Suspensions de contrat, isolement accru voire demande de divorce: au travail comme dans la sphère privée la pandémie de Covid-19 a dégradé le lien social, selon la médiatrice professionnelle Édith Delbreil.
"Des distanciations sociales se créent de plus en plus depuis le confinement", explique à l'AFP Mme Delbreil qui a lancé mi-septembre une ligne d'écoute pour les personnes souffrant de tensions générées par la situation sanitaire.
La médiatrice a notamment été marquée par le cas d'un couple dont les deux membres avaient des vues divergentes sur la vaccination.
"Il y en a un qui ne veut pas se faire vacciner, l'autre qui veut se faire vacciner et lui impose de faire de même.
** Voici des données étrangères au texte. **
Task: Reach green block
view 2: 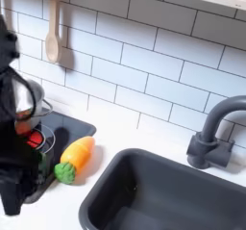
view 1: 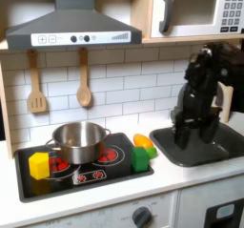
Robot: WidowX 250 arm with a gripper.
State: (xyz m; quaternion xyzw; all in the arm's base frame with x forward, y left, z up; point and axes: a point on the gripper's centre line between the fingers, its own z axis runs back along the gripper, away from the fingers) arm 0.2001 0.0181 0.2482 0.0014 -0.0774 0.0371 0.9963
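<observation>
Fingers can't be made out, open or closed unclear; gripper [view 1: 191,136] hangs low over sink [view 1: 212,154] in the first exterior view. Green block [view 1: 140,159] sits on stovetop [view 1: 29,186] edge, toward the first exterior view's left. Steel pot [view 1: 78,141] contents unseen

white tiled wall [view 1: 114,74] | grey hood [view 1: 71,27] | microwave [view 1: 195,10] | dark sink [view 2: 163,191]
</observation>
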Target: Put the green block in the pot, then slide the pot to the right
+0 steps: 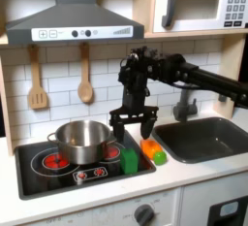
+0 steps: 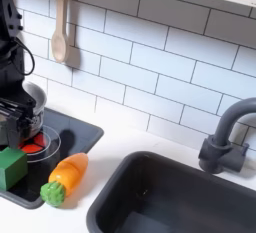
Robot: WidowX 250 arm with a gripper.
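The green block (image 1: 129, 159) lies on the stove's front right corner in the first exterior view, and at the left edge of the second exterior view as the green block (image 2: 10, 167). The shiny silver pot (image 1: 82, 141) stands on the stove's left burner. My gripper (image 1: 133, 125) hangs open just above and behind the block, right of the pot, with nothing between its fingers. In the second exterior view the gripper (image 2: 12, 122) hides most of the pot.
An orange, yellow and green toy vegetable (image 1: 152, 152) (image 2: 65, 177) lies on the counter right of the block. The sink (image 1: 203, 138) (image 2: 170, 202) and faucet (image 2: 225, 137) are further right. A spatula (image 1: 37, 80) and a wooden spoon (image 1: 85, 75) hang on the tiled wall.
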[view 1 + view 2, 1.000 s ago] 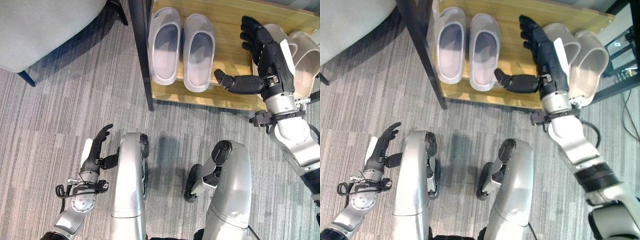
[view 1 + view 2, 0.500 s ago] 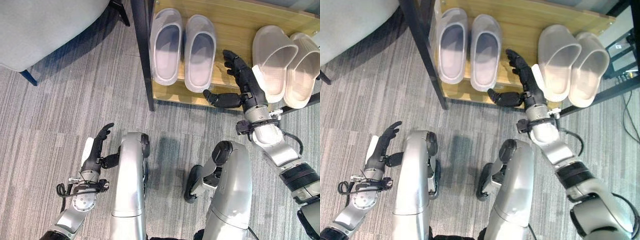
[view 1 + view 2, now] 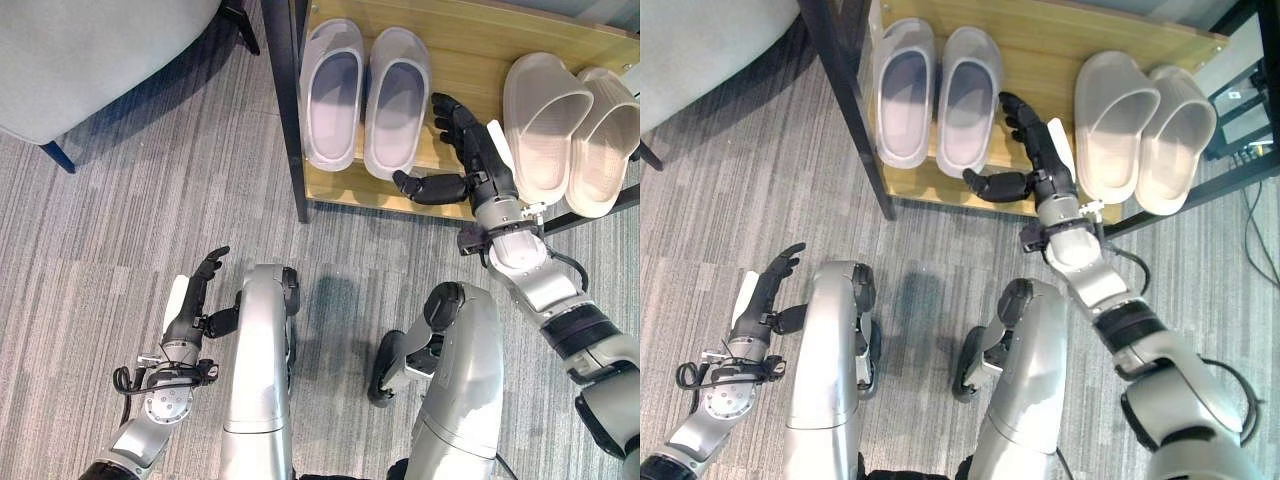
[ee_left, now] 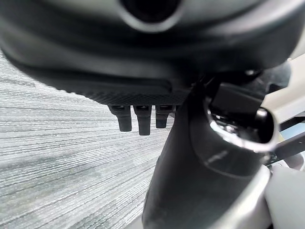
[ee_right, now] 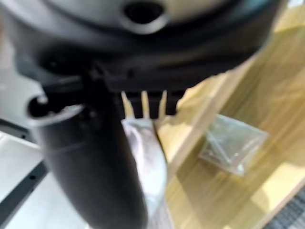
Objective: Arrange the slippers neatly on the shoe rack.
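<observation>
Now the right hand [image 3: 470,160] is seen with fingers spread and thumb out, nothing held, hovering over the bare strip of the shoe rack [image 3: 470,60] between the two pairs. A second ago it was lying over the beige pair at the right end of the shelf; since then it has been pulled back toward the robot and shifted left, so that both beige slippers are uncovered.

The beige pair [image 3: 570,125] is set side by side at the right end, the two touching, heels overhanging the front edge a little; the outer one is angled slightly. The grey pair [image 3: 365,95] is set side by side at the left end, just beside the dark rack post [image 3: 285,100], parallel, toes pointing to the back. The two pairs are well apart.

The left hand [image 3: 195,300] is held low over the carpet [image 3: 120,230], away from the rack, fingers relaxed and straight, nothing in it; no change is noted there.

The withdrawal is read as a release just completed: all four slippers are on the shelf and paired, so the task is judged done or nearly so. At most a small straightening of the outer beige slipper might be left.
</observation>
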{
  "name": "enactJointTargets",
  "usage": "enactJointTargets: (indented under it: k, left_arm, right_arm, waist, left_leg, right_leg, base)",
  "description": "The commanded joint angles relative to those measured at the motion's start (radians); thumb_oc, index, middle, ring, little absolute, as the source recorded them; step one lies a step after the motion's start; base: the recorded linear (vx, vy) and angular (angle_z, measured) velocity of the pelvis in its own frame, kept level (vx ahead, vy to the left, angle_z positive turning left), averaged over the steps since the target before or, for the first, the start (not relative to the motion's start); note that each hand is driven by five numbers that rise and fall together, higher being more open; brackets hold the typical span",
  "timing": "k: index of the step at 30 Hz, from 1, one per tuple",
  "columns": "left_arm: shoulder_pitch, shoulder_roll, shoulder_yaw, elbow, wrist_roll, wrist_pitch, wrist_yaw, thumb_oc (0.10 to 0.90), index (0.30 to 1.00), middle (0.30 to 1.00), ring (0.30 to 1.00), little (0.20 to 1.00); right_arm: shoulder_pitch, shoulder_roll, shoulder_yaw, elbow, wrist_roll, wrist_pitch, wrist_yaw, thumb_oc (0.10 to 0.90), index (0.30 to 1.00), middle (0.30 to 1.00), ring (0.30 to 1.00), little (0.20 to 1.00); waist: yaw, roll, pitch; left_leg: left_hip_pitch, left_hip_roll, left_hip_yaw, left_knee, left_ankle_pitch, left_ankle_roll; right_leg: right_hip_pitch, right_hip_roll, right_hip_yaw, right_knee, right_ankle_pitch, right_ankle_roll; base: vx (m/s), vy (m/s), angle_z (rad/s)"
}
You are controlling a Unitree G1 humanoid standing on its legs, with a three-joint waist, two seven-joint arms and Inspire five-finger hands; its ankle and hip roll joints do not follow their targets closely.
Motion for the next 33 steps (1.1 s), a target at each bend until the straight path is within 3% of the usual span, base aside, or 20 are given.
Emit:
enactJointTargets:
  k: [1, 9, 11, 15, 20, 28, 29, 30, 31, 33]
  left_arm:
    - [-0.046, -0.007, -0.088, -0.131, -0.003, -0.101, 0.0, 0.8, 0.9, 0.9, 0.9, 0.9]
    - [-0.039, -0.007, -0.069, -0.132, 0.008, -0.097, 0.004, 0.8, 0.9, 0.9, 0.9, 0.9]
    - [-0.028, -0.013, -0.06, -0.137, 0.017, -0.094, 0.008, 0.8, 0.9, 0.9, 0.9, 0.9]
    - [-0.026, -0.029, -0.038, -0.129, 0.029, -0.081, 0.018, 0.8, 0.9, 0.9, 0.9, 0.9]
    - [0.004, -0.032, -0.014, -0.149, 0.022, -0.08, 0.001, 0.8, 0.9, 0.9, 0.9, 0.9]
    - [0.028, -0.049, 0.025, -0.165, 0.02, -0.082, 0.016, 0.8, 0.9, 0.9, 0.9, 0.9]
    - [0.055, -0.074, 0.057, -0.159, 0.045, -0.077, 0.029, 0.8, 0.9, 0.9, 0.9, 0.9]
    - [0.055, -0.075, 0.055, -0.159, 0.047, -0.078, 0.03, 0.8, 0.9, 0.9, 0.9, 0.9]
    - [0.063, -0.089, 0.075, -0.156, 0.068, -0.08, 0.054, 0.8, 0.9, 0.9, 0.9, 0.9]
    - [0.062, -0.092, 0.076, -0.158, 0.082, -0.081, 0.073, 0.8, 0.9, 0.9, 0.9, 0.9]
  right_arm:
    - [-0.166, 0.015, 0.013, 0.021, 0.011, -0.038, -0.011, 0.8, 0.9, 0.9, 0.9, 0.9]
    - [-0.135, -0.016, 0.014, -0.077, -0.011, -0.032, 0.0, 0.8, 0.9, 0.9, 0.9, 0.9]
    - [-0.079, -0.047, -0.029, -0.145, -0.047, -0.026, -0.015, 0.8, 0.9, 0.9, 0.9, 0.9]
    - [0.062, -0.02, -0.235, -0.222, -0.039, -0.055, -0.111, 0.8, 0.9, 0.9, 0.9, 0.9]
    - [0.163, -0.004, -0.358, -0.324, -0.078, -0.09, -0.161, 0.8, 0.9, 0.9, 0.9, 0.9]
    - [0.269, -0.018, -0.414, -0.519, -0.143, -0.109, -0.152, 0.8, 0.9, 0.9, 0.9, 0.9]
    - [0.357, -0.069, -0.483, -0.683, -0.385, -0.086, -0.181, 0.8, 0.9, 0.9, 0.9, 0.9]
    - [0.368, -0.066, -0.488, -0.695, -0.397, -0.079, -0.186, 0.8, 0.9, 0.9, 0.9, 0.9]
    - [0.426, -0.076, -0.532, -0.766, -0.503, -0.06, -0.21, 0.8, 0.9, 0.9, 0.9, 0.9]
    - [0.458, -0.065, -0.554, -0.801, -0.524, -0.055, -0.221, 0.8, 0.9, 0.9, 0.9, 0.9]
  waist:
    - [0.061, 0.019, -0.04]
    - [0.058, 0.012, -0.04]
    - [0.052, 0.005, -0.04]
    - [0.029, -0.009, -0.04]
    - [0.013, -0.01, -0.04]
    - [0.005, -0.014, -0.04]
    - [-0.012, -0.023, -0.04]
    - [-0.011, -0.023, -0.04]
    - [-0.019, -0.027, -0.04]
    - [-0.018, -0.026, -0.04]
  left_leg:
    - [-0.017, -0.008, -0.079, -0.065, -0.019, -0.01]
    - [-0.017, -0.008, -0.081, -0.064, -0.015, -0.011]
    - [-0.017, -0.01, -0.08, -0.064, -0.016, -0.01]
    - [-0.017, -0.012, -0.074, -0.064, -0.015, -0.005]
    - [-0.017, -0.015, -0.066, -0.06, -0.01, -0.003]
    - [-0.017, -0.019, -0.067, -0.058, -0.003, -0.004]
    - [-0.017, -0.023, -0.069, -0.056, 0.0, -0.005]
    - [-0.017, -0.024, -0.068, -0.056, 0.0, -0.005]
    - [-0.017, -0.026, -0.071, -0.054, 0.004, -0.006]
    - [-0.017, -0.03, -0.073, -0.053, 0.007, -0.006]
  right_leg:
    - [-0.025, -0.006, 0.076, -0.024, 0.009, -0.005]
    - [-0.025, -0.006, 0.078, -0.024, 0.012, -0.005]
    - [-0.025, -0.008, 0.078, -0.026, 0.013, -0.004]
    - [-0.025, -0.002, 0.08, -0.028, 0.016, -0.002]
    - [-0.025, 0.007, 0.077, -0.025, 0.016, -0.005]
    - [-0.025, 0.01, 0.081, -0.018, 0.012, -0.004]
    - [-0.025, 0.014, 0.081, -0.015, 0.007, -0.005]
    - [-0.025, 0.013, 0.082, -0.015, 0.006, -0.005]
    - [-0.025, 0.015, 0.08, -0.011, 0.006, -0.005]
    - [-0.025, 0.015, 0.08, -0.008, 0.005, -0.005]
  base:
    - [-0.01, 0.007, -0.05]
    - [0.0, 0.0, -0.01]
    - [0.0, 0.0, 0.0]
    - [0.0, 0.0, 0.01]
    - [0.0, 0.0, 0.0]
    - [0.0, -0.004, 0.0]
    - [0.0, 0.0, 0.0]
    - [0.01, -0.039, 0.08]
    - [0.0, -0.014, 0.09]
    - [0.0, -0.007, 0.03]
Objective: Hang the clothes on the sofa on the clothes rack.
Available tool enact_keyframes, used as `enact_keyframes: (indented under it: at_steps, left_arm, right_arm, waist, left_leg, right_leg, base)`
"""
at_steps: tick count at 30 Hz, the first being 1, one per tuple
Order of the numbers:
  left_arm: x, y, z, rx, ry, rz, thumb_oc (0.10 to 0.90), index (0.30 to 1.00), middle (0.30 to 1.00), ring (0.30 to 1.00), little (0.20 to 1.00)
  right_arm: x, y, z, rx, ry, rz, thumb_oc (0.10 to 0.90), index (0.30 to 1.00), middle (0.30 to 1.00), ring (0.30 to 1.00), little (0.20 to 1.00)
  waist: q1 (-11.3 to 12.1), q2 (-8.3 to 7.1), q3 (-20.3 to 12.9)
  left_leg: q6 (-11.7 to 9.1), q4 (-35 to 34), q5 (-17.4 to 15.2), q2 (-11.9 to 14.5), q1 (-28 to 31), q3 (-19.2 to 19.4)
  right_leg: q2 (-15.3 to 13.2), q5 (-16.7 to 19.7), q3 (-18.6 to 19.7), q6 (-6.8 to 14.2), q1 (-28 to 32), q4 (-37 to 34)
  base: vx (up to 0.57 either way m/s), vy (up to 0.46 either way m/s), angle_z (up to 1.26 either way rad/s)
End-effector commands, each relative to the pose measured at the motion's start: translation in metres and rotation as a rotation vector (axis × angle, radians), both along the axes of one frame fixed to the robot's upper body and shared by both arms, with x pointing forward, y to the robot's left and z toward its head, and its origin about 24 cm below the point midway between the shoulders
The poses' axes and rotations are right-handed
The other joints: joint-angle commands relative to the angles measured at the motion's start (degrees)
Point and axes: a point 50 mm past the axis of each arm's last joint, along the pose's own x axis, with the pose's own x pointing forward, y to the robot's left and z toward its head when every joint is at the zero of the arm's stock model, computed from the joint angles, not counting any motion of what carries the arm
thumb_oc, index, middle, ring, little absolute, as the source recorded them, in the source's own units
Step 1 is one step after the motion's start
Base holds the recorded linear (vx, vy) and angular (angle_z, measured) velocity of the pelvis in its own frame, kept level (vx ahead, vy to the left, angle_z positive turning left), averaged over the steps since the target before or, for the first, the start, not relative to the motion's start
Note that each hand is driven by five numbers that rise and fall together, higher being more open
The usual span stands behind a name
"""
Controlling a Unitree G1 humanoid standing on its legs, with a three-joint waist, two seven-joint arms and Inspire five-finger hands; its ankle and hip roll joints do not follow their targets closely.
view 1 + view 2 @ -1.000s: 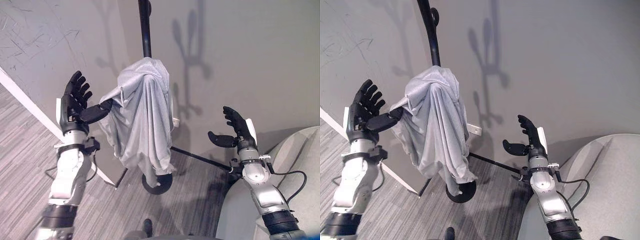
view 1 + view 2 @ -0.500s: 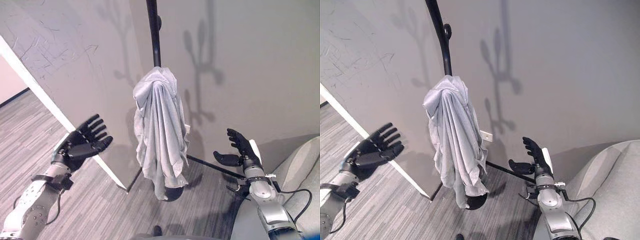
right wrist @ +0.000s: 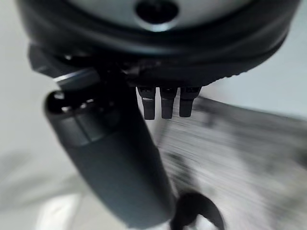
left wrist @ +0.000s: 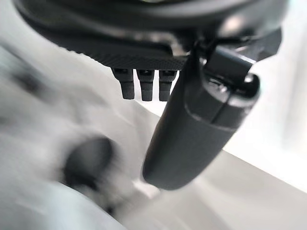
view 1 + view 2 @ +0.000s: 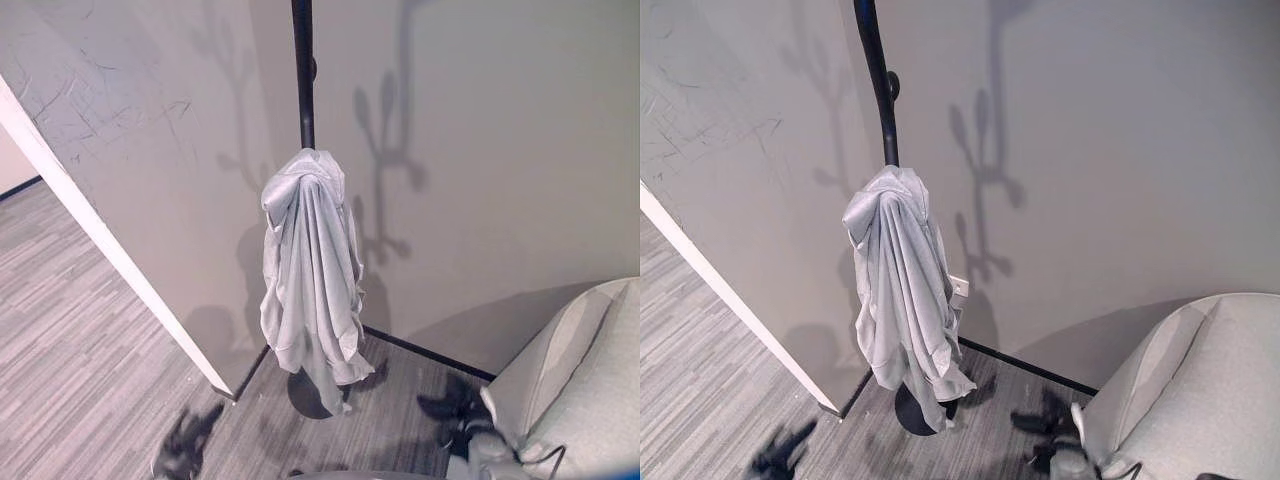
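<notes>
Grey sofa (image 5: pixel 1200 390) sits at lower right near the wall; black clothes rack (image 5: pixel 303 70) stands upright by the wall corner. Light grey garment (image 5: pixel 312 270) is draped on the rack pole, dangling to just above its base. Left hand (image 4: pixel 192 120) and right hand (image 3: pixel 120 167) hold nothing, fingers straight and relaxed.

A light grey piece of clothing (image 5: pixel 312 270) hangs bunched up on the black clothes rack (image 5: pixel 302 70). It droops down the pole in long folds, well away from any fingers.
</notes>
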Motion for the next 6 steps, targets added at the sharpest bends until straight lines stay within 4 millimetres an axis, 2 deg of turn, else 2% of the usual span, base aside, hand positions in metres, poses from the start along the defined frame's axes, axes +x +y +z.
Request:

Ils sont en instance de divorce", relate-t-elle.
Les tensions se font aussi ressentir en milieu professionnel. La création de la ligne d'écoute a d'ailleurs coïncidé avec l'entrée en vigueur de l'obligation vaccinale pour les personnels soignants.
Édith Delbreil cite l'exemple d'un dentiste en milieu hospitalier, reconduit à la porte de son cabinet par deux agents de sécurité car il n'était pas vacciné.
"Il est sorti de l'hôpital entre deux gardiens, il s'est senti humilié", confie-t-elle.
Le premier jour d'application de cette obligation vaccinale, le ministre de la Santé avait annoncé que 3.000 suspensions de professionnels de la santéavaient été prononcées.
Un nombre probablement sous-estimé: deux semaines plus tard, on en dénombrait plus de 1.400 rien qu'en Île-de-France, soit moins d'1% des effectifs selon l'Agence régionale de santé.
- "Complètement noyés" -
Ces situations conflictuelles se présentent alors que la santé mentale des Français a été durement éprouvée par l'épidémie.
Selon les résultats de l'enquête CoviPrev publiés le 17 septembre, 15% des Français montrent les signes d'un état dépressif (+5 points par rapport au niveau hors épidémie), 23% des signes d'un état anxieux (+10 points) et 10% ont eu des pensées suicidaires au cours de l'année (+5 points).
"Chacun a vécu un changement mais chaque individu l'a vécu à sa façon. Il y a ceux qui passent entre les gouttes, ceux qui prennent l'eau et ceux qui finissent complètement noyés", résume Édith Delbreil.
C'est entre autres pour ces derniers que la médiatrice a mis en place la ligne d'écoute. La première heure, gratuite, suffit parfois à "dédramatiser et arriver à une solution".
Si un seul rendez-vous ne permet pas de sortir de l'impasse, les médiateurs peuvent prolonger le suivi, cette fois via des séances payantes.
"Le nombre d'appels ne cesse de croître", assure Édith Delbreil. "Il y a une quarantaine de médiateurs et on a mobilisé environ 197 heures d'écoute pour quinze jours", détaille la médiatrice.
Après de nombreux appels de professionnels de la santé dans les premiers jours du dispositif, le profil des personnes qui recourent à la ligne d'écoute tend à se diversifier.
Quand elle échange avec elles, la créatrice de la ligne d'écoute préconise "une posture de reconnaissance de l'altérité".
Concrètement, la médiatrice invite ses interlocuteurs à "reconnaître l'ensemble de la population, accepter que les individus peuvent être légitimes dans leur réflexion."
Des préceptes applicables aussi au gouvernement, qu'elle juge "maladroit" dans sa communication sur la situation sanitaire.
"Quand on parle de gestes barrières, de distanciation sociale, ça crée du dégât en matière de lien social". Pour Édith Delbreil, il vaudrait mieux parler de distanciation spatiale ou de "gestes prophylactiques".
"La simplification des mots fait que l'autre est un ennemi, un danger", alerte-t-elle.